- Assigned task -
An exact copy of each line below is needed, with no images in it.

- Dataset content -
============================================================
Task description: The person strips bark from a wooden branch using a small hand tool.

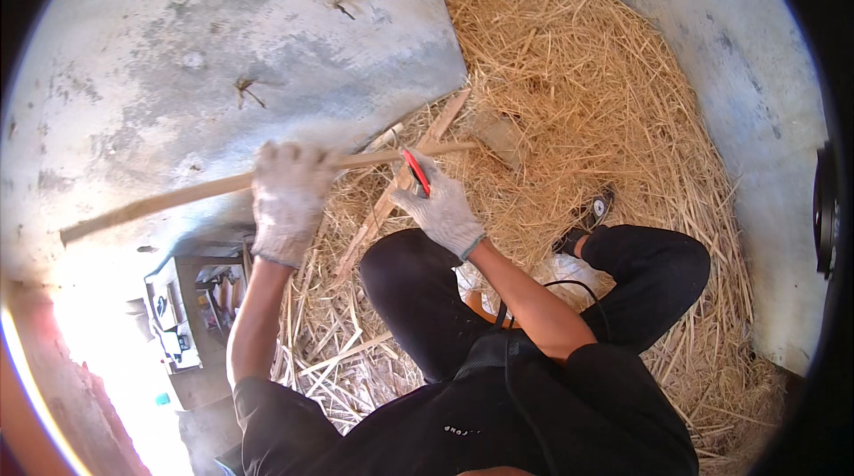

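A long, narrow, pale-brown wooden strip (160,206) runs from the lower left to the straw pile, slightly raised at my hands. My left hand (289,200), in a whitish knit glove, is closed around it; motion smears the fingers. My right hand (442,212), gloved the same way, grips a small red-and-black hand tool (415,172) upright against the strip. Whether it has a blade is hidden by the glove. Beneath, another flat wooden strip (378,216) slants across the shavings, crossing under the long one.
Straw-like shavings (587,76) heap up ahead and to the right, around my crouched legs (409,289) and shoe (598,207). A worn grey wall (294,40) stands close at the left, another (756,120) at the right. Cluttered shelves (213,298) stand by a bright opening at lower left.
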A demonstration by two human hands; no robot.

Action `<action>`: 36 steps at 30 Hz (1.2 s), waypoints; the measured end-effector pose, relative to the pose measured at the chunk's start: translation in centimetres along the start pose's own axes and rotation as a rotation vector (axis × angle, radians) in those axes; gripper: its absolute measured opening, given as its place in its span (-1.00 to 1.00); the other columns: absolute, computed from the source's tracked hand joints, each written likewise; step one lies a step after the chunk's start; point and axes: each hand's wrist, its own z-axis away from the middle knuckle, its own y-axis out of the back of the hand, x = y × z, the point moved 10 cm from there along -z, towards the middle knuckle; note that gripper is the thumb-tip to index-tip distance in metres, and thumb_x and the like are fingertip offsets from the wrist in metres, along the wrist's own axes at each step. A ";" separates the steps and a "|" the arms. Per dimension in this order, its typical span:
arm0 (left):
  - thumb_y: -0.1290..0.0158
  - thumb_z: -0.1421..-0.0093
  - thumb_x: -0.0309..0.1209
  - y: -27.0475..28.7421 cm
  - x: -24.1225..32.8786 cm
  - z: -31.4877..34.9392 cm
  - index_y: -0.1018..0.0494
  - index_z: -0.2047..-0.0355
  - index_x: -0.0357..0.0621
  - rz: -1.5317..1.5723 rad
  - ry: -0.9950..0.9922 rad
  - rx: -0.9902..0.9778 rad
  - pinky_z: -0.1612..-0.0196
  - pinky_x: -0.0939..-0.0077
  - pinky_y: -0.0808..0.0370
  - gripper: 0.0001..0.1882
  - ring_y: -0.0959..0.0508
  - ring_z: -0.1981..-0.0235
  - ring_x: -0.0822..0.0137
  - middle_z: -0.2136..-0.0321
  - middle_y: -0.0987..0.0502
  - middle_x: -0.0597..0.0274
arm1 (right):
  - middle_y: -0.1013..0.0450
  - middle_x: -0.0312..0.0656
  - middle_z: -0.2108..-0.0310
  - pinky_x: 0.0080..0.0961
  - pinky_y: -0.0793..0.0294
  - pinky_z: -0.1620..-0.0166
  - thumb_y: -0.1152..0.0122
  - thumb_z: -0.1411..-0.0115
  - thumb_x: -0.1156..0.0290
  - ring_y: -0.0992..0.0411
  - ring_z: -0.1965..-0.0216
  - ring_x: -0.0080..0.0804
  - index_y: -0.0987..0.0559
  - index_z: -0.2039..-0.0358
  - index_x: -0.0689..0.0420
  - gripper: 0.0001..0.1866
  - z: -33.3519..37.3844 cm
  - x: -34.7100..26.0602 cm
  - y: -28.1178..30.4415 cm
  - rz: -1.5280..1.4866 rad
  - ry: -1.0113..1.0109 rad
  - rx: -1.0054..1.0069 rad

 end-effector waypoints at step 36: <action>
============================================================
- Completed exercise -
Task description: The person strips bark from a wooden branch using a small hand tool.


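A long, narrow, pale-brown wooden strip (160,206) runs from the lower left to the straw pile, slightly raised at my hands. My left hand (289,200), in a whitish knit glove, is closed around it; motion smears the fingers. My right hand (442,212), gloved the same way, grips a small red-and-black hand tool (415,172) upright against the strip. Whether it has a blade is hidden by the glove. Beneath, another flat wooden strip (378,216) slants across the shavings, crossing under the long one.
Straw-like shavings (587,76) heap up ahead and to the right, around my crouched legs (409,289) and shoe (598,207). A worn grey wall (294,40) stands close at the left, another (756,120) at the right. Cluttered shelves (213,298) stand by a bright opening at lower left.
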A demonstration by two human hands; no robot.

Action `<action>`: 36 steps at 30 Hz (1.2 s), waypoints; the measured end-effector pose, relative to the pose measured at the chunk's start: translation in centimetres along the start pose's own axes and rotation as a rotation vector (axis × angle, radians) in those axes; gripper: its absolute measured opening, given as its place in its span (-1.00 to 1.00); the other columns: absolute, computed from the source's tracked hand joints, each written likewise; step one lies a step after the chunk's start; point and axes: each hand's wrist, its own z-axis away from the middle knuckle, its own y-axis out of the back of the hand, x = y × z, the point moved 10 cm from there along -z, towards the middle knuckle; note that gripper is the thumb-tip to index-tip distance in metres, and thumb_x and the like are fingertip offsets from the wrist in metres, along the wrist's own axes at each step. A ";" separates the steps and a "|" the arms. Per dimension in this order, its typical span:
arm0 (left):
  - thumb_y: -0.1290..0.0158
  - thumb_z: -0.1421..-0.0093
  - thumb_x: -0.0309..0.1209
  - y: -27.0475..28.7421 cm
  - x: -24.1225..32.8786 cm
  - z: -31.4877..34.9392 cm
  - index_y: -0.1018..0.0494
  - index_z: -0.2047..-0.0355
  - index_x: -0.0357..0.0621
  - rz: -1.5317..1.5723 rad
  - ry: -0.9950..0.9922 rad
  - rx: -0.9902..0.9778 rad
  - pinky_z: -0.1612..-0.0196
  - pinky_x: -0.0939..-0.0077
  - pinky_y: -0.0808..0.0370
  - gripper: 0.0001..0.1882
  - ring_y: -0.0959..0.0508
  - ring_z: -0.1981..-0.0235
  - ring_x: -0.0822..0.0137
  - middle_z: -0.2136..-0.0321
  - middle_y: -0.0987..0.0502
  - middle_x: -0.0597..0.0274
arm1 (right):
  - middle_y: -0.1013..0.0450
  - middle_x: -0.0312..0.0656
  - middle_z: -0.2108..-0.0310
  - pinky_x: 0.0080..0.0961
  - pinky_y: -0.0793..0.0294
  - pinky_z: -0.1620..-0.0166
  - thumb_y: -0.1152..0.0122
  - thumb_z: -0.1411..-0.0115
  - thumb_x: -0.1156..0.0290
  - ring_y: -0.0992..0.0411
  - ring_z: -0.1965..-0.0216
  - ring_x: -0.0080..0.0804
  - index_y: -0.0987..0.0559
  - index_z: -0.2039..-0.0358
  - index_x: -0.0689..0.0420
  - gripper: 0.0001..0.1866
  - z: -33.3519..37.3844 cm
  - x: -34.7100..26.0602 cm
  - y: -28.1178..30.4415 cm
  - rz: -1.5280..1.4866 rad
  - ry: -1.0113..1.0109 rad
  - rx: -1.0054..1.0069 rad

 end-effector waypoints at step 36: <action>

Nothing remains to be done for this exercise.